WHAT YOU WILL DO: Find "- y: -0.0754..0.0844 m" and "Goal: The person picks" in the records below. Copy the lines holding them and every line between, exactly, and no others.

+++++

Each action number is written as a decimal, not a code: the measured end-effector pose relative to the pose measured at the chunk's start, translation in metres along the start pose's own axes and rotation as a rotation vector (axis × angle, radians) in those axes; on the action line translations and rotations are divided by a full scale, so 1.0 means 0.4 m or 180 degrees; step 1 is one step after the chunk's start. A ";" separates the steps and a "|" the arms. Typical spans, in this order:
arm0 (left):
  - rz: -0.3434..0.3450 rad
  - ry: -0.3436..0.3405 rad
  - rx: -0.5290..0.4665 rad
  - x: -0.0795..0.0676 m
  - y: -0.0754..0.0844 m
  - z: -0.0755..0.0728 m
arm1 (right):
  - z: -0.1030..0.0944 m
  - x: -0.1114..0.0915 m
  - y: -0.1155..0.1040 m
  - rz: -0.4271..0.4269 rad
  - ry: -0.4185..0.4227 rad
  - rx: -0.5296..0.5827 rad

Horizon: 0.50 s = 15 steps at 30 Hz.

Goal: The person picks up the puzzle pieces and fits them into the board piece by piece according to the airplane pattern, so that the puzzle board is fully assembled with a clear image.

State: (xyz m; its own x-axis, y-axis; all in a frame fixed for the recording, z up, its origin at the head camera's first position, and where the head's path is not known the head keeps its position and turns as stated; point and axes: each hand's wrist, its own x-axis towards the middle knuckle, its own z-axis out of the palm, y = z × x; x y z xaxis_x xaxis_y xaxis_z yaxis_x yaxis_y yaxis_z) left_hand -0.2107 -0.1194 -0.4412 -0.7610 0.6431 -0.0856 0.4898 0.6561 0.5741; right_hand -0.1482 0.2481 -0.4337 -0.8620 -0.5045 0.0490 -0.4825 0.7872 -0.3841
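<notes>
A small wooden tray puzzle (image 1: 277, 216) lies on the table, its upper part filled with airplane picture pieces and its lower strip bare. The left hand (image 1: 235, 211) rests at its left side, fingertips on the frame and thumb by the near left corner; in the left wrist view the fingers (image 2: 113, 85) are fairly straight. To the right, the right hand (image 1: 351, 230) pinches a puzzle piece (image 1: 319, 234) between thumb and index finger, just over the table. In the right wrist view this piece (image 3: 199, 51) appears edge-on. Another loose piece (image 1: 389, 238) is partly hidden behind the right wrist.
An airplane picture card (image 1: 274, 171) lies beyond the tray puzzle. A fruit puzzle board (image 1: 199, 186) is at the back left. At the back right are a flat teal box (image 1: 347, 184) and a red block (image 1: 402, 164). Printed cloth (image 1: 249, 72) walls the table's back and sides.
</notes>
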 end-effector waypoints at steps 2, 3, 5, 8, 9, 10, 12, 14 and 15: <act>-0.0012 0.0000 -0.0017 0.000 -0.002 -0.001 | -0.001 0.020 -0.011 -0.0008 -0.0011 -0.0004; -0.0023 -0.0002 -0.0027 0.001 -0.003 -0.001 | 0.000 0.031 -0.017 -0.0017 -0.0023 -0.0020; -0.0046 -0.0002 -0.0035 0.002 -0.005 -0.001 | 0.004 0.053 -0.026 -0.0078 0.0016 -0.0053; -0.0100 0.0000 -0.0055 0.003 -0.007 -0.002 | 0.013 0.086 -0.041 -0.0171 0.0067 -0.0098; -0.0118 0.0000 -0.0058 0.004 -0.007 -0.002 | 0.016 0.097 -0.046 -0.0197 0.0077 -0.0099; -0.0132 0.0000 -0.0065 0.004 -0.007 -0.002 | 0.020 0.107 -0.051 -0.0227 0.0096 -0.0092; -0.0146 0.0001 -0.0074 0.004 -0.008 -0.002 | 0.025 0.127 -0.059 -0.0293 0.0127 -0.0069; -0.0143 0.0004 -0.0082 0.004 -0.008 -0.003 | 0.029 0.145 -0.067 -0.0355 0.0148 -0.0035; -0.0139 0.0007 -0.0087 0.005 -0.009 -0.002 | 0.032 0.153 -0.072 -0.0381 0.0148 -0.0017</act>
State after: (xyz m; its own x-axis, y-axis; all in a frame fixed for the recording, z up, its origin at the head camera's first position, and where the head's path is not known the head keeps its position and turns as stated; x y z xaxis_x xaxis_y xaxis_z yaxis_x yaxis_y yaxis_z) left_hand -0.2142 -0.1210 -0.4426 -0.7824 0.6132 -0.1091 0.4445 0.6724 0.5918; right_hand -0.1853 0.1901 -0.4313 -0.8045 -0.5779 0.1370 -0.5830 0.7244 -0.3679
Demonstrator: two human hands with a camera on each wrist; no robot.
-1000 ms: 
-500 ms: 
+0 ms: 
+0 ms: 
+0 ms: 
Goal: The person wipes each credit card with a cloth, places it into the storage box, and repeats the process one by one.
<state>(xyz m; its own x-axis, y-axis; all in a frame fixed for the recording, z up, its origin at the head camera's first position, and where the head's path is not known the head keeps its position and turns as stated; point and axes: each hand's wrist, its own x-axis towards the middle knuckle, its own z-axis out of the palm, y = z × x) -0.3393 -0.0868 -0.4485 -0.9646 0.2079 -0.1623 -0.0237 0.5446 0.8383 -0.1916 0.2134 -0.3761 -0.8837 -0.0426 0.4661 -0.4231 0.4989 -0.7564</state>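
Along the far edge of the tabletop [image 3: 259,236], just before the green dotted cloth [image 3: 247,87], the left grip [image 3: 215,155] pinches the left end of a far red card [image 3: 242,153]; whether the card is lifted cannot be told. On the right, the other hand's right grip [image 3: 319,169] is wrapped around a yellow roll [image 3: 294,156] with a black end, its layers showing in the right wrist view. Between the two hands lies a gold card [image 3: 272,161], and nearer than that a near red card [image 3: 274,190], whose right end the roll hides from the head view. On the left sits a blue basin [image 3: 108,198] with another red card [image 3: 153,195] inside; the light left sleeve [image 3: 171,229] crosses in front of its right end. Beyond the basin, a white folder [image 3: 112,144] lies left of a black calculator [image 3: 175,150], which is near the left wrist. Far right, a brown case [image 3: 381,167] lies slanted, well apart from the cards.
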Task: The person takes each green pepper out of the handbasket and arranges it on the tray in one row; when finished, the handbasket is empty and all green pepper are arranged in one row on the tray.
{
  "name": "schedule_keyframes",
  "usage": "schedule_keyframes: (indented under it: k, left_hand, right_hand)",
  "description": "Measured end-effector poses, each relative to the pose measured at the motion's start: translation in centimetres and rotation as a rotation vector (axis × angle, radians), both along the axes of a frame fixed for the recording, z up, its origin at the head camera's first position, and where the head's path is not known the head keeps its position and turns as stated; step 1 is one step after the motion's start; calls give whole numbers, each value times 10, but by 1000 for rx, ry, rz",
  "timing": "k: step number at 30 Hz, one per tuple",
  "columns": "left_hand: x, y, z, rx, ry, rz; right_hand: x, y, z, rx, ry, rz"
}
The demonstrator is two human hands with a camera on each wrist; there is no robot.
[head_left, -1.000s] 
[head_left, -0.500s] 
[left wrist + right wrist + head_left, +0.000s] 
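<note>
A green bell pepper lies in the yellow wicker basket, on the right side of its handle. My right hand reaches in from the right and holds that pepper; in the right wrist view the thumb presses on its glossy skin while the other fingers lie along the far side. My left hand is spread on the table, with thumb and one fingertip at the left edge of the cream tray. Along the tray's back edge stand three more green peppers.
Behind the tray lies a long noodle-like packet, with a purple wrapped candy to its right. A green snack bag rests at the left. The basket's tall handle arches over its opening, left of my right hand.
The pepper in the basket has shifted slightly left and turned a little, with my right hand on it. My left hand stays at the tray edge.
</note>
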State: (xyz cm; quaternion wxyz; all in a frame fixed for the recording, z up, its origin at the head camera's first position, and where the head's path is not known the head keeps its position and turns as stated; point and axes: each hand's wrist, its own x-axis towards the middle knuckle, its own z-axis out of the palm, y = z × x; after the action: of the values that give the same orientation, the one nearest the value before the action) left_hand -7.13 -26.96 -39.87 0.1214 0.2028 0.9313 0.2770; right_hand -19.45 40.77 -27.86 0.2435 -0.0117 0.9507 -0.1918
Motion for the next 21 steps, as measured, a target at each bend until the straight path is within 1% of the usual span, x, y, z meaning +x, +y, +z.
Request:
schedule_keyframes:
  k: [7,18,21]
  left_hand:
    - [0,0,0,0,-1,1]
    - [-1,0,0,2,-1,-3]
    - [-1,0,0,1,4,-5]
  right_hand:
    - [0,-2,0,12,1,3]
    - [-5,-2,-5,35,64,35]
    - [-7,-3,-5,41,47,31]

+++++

RESPONSE TO THE EXERCISE:
  - y: -0.0754..0.0844 m
  - z: -0.0755..0.0728 m
arm1 (right):
  - z: -0.1030..0.0944 m
  - x: -0.1114..0.0915 m
  - y: -0.1155..0.1040 m
  - rz: -0.4271..0.4269 rad
  - ry: -0.4185..0.4227 rad
  - rx: -0.5296..0.5827 rad

Horizon: 0.50 s = 15 steps at 30 Hz.

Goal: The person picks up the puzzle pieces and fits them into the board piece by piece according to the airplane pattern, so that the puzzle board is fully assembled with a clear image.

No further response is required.